Each line below must be printed exactly as it stands.

◇ ◇ ◇ ◇ ◇ ◇ ◇

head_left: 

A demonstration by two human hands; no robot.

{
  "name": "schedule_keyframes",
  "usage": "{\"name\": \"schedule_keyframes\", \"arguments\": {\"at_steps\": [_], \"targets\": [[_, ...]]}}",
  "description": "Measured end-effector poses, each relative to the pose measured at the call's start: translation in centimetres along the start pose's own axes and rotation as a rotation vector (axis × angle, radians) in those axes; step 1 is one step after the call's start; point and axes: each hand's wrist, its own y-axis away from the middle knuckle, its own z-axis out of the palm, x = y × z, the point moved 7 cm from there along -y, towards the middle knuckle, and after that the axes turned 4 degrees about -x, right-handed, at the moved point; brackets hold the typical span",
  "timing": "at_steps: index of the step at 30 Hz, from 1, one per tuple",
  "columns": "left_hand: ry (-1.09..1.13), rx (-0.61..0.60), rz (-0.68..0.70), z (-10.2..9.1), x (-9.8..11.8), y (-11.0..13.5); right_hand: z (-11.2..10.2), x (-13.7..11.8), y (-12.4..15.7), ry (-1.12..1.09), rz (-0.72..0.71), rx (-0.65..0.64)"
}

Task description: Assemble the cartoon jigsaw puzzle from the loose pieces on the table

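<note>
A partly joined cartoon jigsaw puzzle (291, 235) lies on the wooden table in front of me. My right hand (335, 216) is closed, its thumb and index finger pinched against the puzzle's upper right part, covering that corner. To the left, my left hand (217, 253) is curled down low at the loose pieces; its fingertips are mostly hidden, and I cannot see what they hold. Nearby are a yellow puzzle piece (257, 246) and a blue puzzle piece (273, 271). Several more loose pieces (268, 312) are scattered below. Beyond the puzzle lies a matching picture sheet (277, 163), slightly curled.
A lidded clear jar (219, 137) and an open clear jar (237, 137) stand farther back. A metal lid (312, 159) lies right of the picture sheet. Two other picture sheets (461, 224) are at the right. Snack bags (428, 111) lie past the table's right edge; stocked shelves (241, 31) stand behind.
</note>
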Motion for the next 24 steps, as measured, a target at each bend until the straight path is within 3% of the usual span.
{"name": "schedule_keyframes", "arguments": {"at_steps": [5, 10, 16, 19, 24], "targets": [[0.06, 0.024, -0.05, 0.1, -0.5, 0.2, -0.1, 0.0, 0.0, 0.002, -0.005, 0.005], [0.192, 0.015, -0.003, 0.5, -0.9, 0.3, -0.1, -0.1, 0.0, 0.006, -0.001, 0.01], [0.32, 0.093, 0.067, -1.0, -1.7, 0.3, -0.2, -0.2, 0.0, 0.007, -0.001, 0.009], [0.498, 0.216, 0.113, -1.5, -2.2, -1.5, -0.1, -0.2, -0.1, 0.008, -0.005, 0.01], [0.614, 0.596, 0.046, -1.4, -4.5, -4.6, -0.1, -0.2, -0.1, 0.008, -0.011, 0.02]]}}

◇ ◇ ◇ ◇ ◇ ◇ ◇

• [Output of the task]
head_left: 

A demonstration by two human hands; no robot.

{
  "name": "schedule_keyframes",
  "usage": "{\"name\": \"schedule_keyframes\", \"arguments\": {\"at_steps\": [_], \"targets\": [[_, ...]]}}",
  "description": "Measured end-effector poses, each relative to the pose measured at the call's start: translation in centimetres along the start pose's own axes and rotation as a rotation vector (axis × angle, radians) in those axes; step 1 is one step after the call's start; point and axes: each hand's wrist, its own y-axis away from the middle knuckle, its own z-axis out of the palm, x = y × z, the point moved 7 cm from there along -y, towards the middle knuckle, and after that the axes turned 4 degrees about -x, right-handed, at the moved point; brackets hold the typical span",
  "timing": "at_steps: index of the step at 30 Hz, from 1, one per tuple",
  "columns": "left_hand: ry (-1.09..1.13), rx (-0.61..0.60), rz (-0.68..0.70), z (-10.2..9.1), x (-9.8..11.8), y (-11.0..13.5); right_hand: z (-11.2..10.2), x (-13.7..11.8), y (-12.4..15.7), ry (-1.12..1.09), rz (-0.72..0.71), rx (-0.65..0.64)"
}

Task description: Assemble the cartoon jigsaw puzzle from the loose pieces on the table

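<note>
A partly joined cartoon jigsaw puzzle (291, 235) lies on the wooden table in front of me. My right hand (335, 216) is closed, its thumb and index finger pinched against the puzzle's upper right part, covering that corner. To the left, my left hand (217, 253) is curled down low at the loose pieces; its fingertips are mostly hidden, and I cannot see what they hold. Nearby are a yellow puzzle piece (257, 246) and a blue puzzle piece (273, 271). Several more loose pieces (268, 312) are scattered below. Beyond the puzzle lies a matching picture sheet (277, 163), slightly curled.
A lidded clear jar (219, 137) and an open clear jar (237, 137) stand farther back. A metal lid (312, 159) lies right of the picture sheet. Two other picture sheets (461, 224) are at the right. Snack bags (428, 111) lie past the table's right edge; stocked shelves (241, 31) stand behind.
</note>
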Motion for the next 24 steps, as measured, a target at each bend until the straight path is within 3% of the usual span.
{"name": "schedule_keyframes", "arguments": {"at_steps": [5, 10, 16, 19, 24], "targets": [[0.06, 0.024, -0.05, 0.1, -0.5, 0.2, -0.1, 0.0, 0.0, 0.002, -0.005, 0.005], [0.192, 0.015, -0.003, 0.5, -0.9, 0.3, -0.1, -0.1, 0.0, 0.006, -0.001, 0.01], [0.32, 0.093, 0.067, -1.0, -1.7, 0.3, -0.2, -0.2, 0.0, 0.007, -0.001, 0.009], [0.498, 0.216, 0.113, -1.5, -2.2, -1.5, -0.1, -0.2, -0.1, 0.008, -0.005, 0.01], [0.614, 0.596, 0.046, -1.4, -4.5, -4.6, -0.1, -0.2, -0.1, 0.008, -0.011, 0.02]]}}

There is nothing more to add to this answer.